Ok, the fact that youve pumped it with no resistance means theres air throughout the system now. Youll need a pressure bleeder, a hand vaccum pump may work, but the bottle is so small that it comes with its going to take a long long time to get it out that way. I just dealt with this on an 05 X5 2 weeks ago, another shop put brake lines on and didnt let it gravity bleed for a bit before pumping. It took me 16 liters of DOT 4 to get all of the air out, along with activating the ABS pump about 100 times. One entire day on the lift, just bleeding brakes, I lost my mind. We would be getting nice clear fluid, Id activate the pump, and about 2 oz of clear fluid later, milky white air bubbles would come out. I seriously had to activate the pump about 25 times at each corner to get it all out. Id say start with a pressure bleeder, and work your way down the system, master cyl, abs pump inlet, activate pump a few times, abs outlet activate pump a few times, then each caliper activate pump 5-10 times at each caliper. Never had one that bad.
 
I appreciate all the advice! It is just this caliper that was stuck. I replaced both rear calipers a few weeks ago (which were completely seized) and bled them no problem. The ABS seemed to work fine when I could still drive the car.

Since I can't get a pedal at all, I'm thinking the master is at least breached internally between the circuits. I messed with it a little more after letting it sit a day or two. Still the same, fluid hasn't dropped in the master. Also, the pedal sometimes catches and doesn't return smoothly... I wound up ordering a new M/C from IDparts.
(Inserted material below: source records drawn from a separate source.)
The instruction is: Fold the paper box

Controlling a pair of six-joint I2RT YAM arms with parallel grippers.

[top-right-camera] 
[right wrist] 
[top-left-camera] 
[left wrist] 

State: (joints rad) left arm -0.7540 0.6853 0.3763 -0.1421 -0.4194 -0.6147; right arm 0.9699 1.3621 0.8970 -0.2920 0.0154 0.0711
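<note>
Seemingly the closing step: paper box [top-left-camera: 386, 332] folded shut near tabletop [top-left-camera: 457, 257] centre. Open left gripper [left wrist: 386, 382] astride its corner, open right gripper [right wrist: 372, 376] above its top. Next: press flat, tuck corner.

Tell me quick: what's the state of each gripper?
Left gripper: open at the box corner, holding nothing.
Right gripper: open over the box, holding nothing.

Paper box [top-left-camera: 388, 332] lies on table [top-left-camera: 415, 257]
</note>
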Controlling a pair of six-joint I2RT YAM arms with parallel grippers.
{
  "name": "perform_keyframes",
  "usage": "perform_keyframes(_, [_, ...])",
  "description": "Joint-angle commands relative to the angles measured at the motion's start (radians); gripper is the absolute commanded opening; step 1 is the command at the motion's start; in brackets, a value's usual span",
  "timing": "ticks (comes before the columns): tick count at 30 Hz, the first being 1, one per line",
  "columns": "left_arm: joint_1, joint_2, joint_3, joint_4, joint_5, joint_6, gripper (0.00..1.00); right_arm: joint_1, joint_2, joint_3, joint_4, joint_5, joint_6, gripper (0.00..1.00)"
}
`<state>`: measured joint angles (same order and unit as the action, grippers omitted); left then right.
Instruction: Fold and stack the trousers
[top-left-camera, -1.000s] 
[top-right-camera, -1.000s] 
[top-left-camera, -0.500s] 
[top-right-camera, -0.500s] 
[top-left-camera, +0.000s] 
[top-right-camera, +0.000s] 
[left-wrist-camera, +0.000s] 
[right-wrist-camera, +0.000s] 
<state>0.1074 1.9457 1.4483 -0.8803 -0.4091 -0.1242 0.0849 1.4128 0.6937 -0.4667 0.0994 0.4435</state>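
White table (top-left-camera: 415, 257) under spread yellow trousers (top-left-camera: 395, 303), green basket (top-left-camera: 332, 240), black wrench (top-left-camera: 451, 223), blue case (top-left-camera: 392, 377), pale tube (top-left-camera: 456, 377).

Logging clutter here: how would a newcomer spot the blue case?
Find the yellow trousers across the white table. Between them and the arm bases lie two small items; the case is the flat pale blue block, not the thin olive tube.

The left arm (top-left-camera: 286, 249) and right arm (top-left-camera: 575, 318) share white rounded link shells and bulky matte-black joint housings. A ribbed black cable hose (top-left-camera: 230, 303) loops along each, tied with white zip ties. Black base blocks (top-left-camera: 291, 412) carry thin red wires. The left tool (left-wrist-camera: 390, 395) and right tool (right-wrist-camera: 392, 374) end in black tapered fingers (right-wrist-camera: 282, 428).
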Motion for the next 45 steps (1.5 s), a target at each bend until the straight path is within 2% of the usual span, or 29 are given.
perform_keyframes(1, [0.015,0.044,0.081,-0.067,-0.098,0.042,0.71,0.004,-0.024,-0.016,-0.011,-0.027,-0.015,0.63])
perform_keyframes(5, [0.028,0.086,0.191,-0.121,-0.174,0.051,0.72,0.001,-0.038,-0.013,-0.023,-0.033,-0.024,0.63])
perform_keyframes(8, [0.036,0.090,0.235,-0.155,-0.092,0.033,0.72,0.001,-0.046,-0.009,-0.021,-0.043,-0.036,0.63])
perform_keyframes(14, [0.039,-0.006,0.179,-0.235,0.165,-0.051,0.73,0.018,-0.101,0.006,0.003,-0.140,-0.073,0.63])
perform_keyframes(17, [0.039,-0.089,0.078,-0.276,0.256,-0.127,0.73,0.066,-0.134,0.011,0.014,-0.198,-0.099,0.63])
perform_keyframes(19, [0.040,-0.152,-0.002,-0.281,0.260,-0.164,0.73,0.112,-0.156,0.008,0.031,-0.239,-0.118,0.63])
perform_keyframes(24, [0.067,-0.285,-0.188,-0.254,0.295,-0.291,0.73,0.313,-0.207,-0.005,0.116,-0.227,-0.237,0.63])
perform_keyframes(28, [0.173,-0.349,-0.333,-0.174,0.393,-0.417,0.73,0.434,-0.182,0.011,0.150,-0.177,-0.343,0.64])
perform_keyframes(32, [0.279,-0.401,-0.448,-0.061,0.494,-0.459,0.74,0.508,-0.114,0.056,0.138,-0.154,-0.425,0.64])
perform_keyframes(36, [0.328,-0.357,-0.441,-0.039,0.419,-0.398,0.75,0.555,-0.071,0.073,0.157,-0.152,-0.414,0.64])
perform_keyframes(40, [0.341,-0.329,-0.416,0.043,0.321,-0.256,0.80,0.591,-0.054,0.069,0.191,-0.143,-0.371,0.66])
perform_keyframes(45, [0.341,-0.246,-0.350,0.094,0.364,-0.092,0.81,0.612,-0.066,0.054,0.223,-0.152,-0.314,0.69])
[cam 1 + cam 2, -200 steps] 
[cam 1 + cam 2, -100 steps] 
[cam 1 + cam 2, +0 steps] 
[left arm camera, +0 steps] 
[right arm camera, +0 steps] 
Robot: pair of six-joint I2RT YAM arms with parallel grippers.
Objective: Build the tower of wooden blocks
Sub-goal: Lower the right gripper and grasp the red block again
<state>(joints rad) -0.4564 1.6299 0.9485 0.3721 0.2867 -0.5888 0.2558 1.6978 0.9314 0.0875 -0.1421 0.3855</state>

Seems pretty straightforward to install, just have to figure out how to get my VCDS scantool working so I can bleed the ABS... also, do I really need a motive bleeder? Is it unfeasible to bleed the old fashioned way?
 
Open bleeder and go inside. I had one at home that wouldn't bleed even with new master cylinder so I opened all blenders then checked periodically. Closed each that had fluid until all 4 flowed. Nice firm petal. Sounds like yours is a a bad line since only one wheel.